A week after nine Duke University students occupied an administrative building to protest workers’ wages and treatment at the institution, the remaining eight protesters left the building on Friday afternoon, the Duke Chronicle reports.


The protest was sparked by details of a lawsuit filed by a parking attendant, Shelvia Underwood, against Tallman Trask III. In the suit, Ms. Underwood asserted that Mr. Trask hit her with his car on August 30, 2014, before a Duke football game, called her a racial slur, and then drove away.

Students’ demands included the firing of Mr. Trask, the university’s executive vice president, and two other administrators; raising the minimum wage for Duke workers; and granting amnesty for workers who are handling labor negotiations with administrators.

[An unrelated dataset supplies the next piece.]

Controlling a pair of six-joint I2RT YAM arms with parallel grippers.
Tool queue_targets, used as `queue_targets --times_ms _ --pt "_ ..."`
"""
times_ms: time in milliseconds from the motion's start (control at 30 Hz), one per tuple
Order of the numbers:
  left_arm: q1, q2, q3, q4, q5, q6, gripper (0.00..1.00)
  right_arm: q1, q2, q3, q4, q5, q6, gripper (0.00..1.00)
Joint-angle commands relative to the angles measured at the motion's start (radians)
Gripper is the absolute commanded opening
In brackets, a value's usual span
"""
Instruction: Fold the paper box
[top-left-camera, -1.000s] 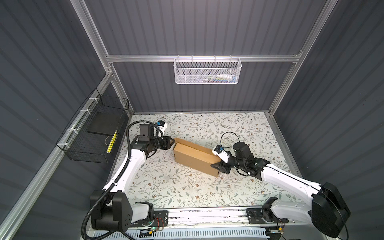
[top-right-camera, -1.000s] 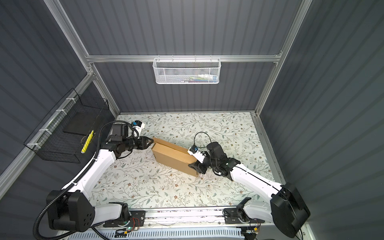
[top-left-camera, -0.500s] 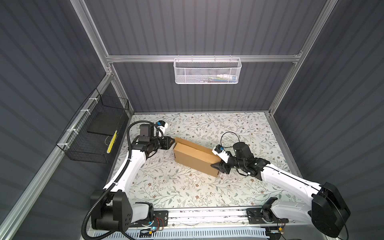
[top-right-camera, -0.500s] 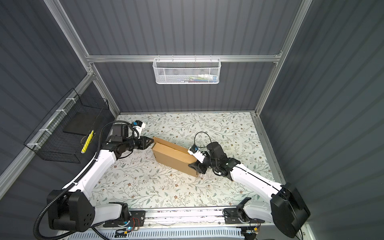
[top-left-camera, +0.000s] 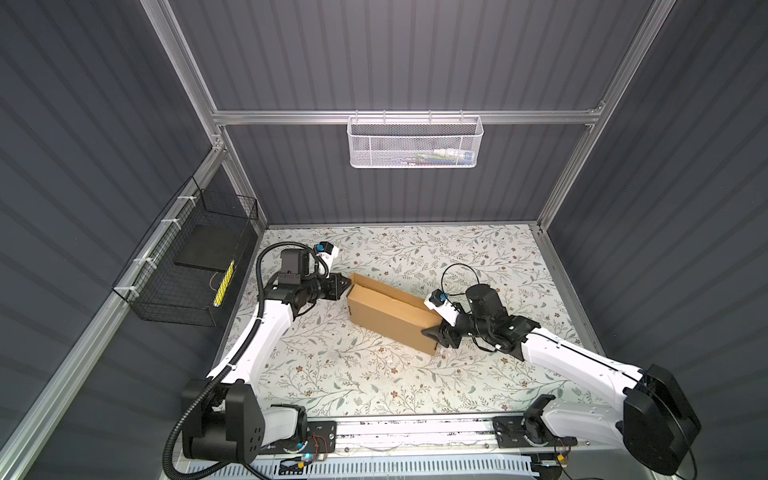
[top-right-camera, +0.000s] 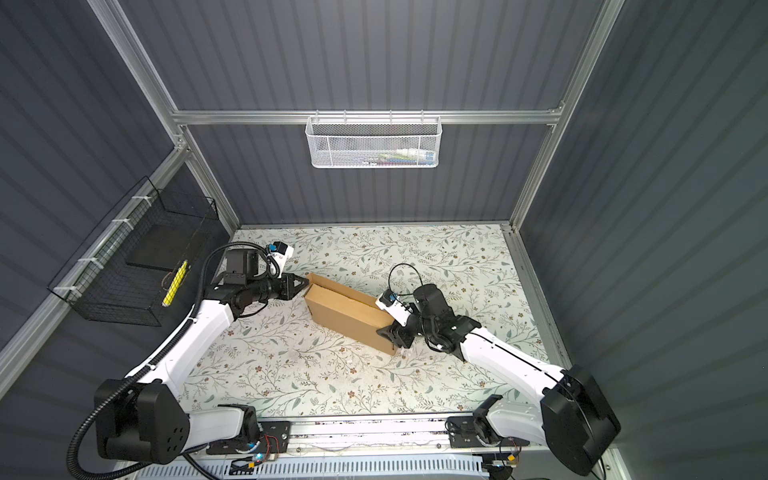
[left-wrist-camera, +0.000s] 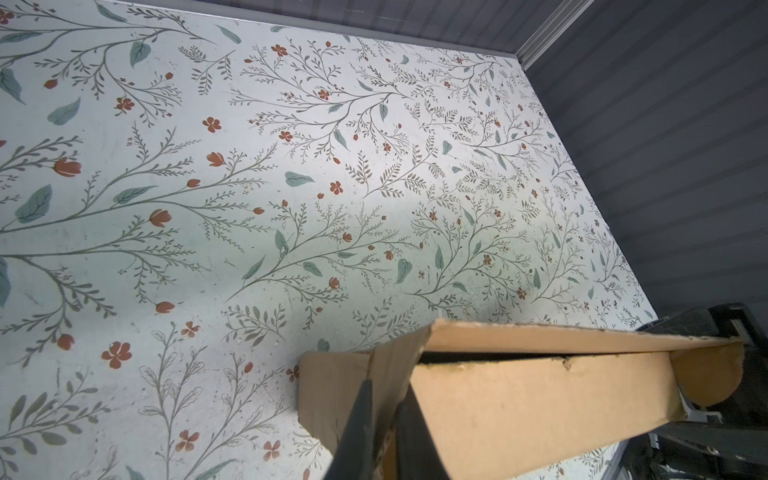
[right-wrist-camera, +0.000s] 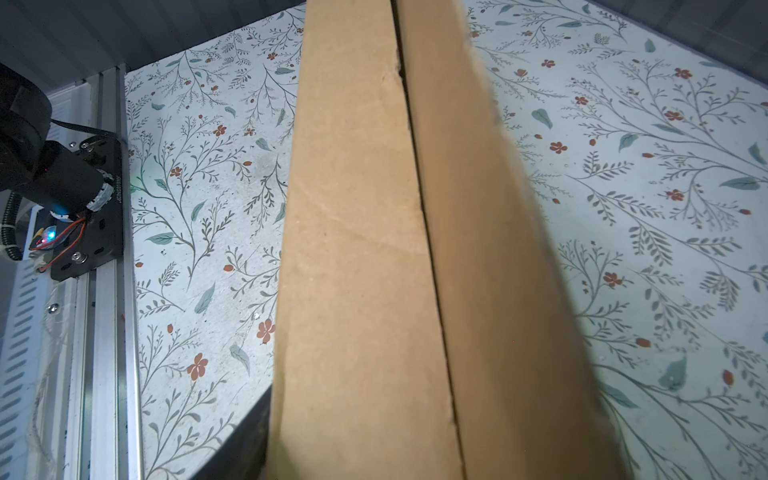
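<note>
The paper box (top-left-camera: 386, 311) (top-right-camera: 345, 311), a brown cardboard mailer, lies slanted across the middle of the floral table. My left gripper (top-left-camera: 347, 284) (top-right-camera: 305, 283) is at its far left end. In the left wrist view this gripper (left-wrist-camera: 384, 419) is shut, with a thin flap of the box (left-wrist-camera: 540, 395) pinched between its two dark fingers. My right gripper (top-left-camera: 436, 334) (top-right-camera: 392, 334) is at the box's near right end. In the right wrist view the box (right-wrist-camera: 353, 249) fills the space between the jaws. One dark finger (right-wrist-camera: 249, 440) lies along its side and the other finger is hidden.
A black wire basket (top-left-camera: 187, 270) hangs on the left wall and a white mesh basket (top-left-camera: 415, 143) on the back wall. The arms' mounting rail (top-left-camera: 415, 428) runs along the table's front edge. Dark walls close in the table on three sides.
The left gripper's jaws have closed onto the flap at the box's left end. The box and the right arm stay where they were.
</note>
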Motion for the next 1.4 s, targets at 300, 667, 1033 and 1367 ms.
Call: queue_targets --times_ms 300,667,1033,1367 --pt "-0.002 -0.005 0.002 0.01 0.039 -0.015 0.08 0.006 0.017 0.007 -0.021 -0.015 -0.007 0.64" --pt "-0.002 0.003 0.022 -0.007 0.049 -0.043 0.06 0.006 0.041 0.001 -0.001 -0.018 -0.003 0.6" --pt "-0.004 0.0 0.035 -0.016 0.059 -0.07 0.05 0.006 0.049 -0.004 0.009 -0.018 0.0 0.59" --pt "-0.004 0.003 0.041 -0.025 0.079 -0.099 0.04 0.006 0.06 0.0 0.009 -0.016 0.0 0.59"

During the prolonged sit-in, the administration’s response was marked by prominent retreats, including a statement by Richard H. Brodhead, Duke’s president, that said the university would begin a process to raise Duke’s minimum wage to $12 an hour.

Although they are no longer occupying the building, the protesters said their effort to improve Duke’s treatment of its workers would continue.


After the students had departed, Mr. Brodhead issued the following statement: “Though we have disagreed about the specifics of their demands and their choice of means, I respect their underlying passion for making Duke and the world a better place.”